TASK STATEMENT: Write out again, exactly, the lines of the listing below from the first one through the one that contains "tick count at", and no other lines.

-=-=-

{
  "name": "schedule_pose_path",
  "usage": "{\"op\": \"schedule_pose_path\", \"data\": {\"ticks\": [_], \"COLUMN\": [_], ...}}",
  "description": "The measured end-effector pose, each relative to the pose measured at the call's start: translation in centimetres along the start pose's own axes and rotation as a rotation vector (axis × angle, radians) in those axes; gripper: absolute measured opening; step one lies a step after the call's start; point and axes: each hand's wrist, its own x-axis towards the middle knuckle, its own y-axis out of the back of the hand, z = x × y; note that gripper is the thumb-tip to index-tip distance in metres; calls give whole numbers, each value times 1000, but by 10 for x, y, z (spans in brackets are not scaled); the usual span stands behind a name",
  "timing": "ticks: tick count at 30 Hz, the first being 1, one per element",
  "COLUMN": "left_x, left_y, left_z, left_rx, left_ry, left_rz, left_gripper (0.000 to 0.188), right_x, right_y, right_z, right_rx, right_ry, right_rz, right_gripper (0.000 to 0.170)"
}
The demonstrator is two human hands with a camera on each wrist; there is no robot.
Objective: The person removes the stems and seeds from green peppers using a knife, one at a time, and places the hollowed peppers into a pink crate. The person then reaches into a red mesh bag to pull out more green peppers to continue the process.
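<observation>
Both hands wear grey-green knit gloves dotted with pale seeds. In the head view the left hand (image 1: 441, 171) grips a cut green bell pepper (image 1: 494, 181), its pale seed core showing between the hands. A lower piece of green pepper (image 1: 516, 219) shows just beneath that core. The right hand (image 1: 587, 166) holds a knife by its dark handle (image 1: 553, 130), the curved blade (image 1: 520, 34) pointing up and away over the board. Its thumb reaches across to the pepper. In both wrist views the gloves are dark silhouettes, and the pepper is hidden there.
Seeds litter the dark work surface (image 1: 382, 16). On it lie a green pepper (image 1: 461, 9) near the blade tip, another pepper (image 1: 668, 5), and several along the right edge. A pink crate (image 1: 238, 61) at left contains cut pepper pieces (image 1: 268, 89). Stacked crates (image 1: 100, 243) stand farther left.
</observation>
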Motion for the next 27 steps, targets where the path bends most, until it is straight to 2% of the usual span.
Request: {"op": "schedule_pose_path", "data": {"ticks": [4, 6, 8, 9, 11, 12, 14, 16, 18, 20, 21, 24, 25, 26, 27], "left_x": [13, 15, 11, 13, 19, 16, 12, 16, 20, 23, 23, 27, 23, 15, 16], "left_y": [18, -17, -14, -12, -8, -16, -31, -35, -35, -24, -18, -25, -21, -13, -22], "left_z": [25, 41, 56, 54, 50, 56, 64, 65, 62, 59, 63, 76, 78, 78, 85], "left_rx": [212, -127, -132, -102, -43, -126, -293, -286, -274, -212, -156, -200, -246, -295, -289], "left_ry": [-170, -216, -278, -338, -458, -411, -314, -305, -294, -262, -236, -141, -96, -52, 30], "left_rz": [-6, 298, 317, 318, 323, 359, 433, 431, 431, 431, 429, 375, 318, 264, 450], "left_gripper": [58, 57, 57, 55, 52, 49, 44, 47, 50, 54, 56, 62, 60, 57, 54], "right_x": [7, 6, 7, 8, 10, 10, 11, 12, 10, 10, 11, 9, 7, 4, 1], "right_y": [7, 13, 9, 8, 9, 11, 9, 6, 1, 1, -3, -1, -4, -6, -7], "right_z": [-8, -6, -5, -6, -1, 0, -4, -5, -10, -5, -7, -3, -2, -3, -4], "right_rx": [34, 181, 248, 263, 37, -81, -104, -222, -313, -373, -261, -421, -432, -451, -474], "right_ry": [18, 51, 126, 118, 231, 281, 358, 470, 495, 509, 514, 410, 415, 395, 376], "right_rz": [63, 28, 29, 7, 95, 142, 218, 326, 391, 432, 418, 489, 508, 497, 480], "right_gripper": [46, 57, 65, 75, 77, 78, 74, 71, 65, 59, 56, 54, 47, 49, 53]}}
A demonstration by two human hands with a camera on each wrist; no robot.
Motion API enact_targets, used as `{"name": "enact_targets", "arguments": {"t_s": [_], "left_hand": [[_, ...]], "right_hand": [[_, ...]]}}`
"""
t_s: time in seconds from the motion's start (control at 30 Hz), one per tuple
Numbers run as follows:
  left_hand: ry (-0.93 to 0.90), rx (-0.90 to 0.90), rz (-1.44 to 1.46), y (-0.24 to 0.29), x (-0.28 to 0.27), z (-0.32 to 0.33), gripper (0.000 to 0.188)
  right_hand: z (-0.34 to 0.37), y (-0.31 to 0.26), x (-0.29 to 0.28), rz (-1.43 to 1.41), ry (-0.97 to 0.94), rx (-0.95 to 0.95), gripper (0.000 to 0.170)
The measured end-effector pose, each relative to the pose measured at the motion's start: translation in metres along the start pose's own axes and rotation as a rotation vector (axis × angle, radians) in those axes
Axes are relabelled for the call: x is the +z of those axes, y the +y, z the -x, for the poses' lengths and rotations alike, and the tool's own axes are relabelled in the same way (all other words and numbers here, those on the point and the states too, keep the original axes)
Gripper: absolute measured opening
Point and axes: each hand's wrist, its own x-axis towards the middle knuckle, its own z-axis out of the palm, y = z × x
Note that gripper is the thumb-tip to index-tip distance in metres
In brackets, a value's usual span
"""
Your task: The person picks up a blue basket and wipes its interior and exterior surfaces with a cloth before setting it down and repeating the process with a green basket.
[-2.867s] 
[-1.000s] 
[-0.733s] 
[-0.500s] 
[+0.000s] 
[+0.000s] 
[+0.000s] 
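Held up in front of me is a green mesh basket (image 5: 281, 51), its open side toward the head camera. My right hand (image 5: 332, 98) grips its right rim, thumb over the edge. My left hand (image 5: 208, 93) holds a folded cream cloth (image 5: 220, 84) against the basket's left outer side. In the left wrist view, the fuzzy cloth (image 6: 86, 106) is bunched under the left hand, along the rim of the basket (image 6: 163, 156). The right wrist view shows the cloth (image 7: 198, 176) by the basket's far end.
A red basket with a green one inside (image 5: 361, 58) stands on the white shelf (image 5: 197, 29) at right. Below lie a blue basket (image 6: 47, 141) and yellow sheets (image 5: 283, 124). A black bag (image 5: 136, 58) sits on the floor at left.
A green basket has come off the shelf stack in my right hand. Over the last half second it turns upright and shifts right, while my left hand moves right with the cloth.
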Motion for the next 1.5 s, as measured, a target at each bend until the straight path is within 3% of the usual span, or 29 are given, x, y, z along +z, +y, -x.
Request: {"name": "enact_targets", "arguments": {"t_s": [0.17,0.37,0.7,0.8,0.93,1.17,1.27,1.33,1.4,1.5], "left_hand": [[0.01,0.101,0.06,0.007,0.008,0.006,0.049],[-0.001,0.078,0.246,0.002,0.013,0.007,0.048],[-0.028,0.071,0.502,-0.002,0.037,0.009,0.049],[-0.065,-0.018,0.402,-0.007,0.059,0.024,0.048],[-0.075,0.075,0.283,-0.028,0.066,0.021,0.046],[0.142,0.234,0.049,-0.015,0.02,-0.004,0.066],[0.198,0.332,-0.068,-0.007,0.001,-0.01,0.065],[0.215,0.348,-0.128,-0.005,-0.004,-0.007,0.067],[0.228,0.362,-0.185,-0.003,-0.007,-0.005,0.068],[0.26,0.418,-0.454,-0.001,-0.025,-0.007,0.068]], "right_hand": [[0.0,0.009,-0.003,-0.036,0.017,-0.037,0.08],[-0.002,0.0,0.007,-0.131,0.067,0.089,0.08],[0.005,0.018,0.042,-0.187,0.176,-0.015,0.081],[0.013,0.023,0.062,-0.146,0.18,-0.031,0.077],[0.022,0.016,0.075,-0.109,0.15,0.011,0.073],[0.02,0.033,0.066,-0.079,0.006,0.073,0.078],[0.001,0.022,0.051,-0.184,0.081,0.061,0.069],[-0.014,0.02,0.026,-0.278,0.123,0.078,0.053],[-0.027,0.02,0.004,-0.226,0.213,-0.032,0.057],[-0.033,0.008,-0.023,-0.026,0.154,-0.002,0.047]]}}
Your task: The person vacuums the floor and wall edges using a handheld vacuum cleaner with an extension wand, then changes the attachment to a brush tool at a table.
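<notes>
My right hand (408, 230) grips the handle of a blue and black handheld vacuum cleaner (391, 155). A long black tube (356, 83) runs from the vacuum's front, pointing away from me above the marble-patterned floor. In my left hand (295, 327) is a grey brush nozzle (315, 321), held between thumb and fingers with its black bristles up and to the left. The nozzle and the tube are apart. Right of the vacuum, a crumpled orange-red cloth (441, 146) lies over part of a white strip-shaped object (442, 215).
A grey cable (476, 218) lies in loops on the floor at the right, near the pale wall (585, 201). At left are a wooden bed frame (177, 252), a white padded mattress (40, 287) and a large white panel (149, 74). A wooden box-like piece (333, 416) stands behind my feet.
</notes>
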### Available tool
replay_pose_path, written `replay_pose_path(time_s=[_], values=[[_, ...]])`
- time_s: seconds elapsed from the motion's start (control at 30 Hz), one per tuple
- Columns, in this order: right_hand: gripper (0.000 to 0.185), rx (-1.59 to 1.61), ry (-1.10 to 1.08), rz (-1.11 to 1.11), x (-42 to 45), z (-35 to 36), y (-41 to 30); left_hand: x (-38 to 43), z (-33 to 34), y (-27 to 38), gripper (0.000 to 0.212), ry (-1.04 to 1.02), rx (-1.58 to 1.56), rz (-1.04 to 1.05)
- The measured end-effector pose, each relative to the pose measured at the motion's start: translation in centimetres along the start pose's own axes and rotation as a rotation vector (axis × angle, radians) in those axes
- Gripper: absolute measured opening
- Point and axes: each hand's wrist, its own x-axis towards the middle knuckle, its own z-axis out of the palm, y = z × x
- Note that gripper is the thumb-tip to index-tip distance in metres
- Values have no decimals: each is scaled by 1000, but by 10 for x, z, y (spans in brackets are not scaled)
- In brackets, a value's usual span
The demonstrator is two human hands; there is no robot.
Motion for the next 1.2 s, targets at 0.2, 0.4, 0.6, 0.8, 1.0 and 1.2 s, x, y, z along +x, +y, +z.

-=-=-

EXPECTED OUTPUT:
{
  "name": "schedule_pose_path",
  "usage": "{\"op\": \"schedule_pose_path\", \"data\": {\"ticks\": [_], \"COLUMN\": [_], ...}}",
  "description": "The measured end-effector pose, each relative to the pose measured at the call's start: translation in centimetres along the start pose's own axes and rotation as a rotation vector (axis × angle, radians) in those axes; gripper: absolute measured opening; step one lies a step after the call's start; point and axes: each hand's wrist, its own x-axis towards the middle knuckle, its own y-axis out of the back of the hand, z = x × y; note that gripper is the thumb-tip to index-tip distance in metres; calls give whole numbers, each value times 1000, but by 10 for x, y, z (spans in brackets are not scaled); the usual span stands behind a name",
  "timing": "ticks: tick count at 30 Hz, the first being 1, one per element",

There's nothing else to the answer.